A React app that extracts text from PDF files entirely in the browser. No server, no upload — pdf.js does the parsing on your machine.
- Drag-and-drop or click to select a PDF
- Reconstructs text line by line using the PDF's actual character positions, so paragraphs and tables stay readable instead of running together
- Shows word and character counts
- Copy to clipboard or download as a
.txtfile - Handles multi-page PDFs, with a
--- Page Break ---marker between pages
You need Node.js 18 or later.
npm install
npm run devOpen the URL Vite prints (usually http://localhost:5173).
npm run build
npm run previewThe build output lands in dist/. Deploy it anywhere that serves static files (Vercel, Netlify, GitHub Pages, S3).
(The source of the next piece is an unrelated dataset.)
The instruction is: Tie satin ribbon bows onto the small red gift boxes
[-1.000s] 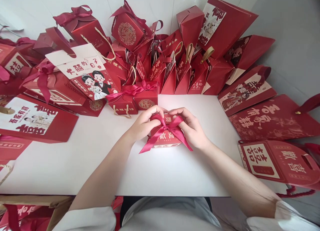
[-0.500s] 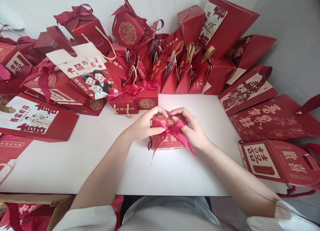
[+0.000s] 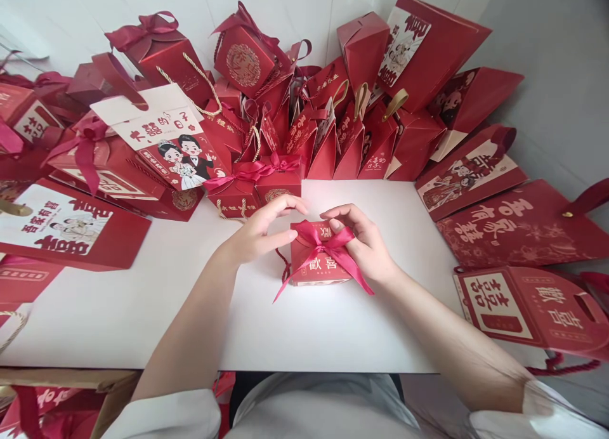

PDF.js gives you each text fragment with its x/y coordinates on the page. Raw concatenation of those fragments scrambles multi-column layouts and tables. reconstructPageText in src/App.jsx groups fragments into lines by y-coordinate, sorts each line left to right by x-coordinate, and inserts spaces where there's an actual gap between fragments. That keeps columns and spacing closer to what you'd see in the original PDF.
Scanned PDFs (images of text, no embedded text layer) won't extract anything — this is text extraction, not OCR. If you need that, swap in tesseract.js for the empty-result case.
pdf-to-text/
├── index.html
├── package.json
├── vite.config.js
└── src/
├── main.jsx
├── App.jsx # extraction logic + UI
└── App.css